Reading the listing below, restate each entry exactly as written.
───── Records for processing
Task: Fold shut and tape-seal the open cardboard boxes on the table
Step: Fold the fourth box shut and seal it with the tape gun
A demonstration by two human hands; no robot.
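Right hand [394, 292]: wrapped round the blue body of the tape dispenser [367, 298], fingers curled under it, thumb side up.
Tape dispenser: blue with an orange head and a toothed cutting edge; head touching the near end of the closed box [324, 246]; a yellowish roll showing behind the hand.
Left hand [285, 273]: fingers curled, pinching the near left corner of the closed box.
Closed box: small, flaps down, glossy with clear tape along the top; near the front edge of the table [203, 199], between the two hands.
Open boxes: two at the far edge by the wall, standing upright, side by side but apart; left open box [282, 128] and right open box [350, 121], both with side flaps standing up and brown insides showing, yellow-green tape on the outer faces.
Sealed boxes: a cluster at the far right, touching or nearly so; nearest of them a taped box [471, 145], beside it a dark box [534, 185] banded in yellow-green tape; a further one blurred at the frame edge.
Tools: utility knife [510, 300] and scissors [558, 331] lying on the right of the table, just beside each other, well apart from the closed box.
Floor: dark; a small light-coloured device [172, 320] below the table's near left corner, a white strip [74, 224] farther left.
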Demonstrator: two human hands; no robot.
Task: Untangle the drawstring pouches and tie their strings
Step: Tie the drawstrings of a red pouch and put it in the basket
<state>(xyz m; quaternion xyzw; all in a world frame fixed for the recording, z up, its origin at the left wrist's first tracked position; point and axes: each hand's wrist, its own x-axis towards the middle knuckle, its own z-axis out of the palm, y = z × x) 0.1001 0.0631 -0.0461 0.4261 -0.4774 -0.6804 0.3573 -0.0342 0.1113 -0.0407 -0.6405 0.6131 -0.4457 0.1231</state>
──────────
Response
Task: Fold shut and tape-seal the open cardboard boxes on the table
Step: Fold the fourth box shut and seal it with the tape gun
A demonstration by two human hands; no robot.
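Right hand [394, 292]: wrapped round the blue body of the tape dispenser [367, 298], fingers curled under it, thumb side up.
Tape dispenser: blue with an orange head and a toothed cutting edge; head touching the near end of the closed box [324, 246]; a yellowish roll showing behind the hand.
Left hand [285, 273]: fingers curled, pinching the near left corner of the closed box.
Closed box: small, flaps down, glossy with clear tape along the top; near the front edge of the table [203, 199], between the two hands.
Open boxes: two at the far edge by the wall, standing upright, side by side but apart; left open box [282, 128] and right open box [350, 121], both with side flaps standing up and brown insides showing, yellow-green tape on the outer faces.
Sealed boxes: a cluster at the far right, touching or nearly so; nearest of them a taped box [471, 145], beside it a dark box [534, 185] banded in yellow-green tape; a further one blurred at the frame edge.
Tools: utility knife [510, 300] and scissors [558, 331] lying on the right of the table, just beside each other, well apart from the closed box.
Floor: dark; a small light-coloured device [172, 320] below the table's near left corner, a white strip [74, 224] farther left.
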Demonstrator: two human hands; no robot.
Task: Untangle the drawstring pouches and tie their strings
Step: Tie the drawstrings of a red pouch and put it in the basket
<state>(xyz m; quaternion xyzw; all in a world frame fixed for the recording, z up, its origin at the left wrist's first tracked position; point and axes: each hand's wrist, its own x-axis towards the middle knuckle, its own z-axis out of the palm, y = z × x) 0.1001 0.0631 -0.0461 0.4261 -0.4774 -0.6804 0.3573 -0.0342 0.1113 -0.0407 -0.6405 0.6131 -0.4457 0.1231</state>

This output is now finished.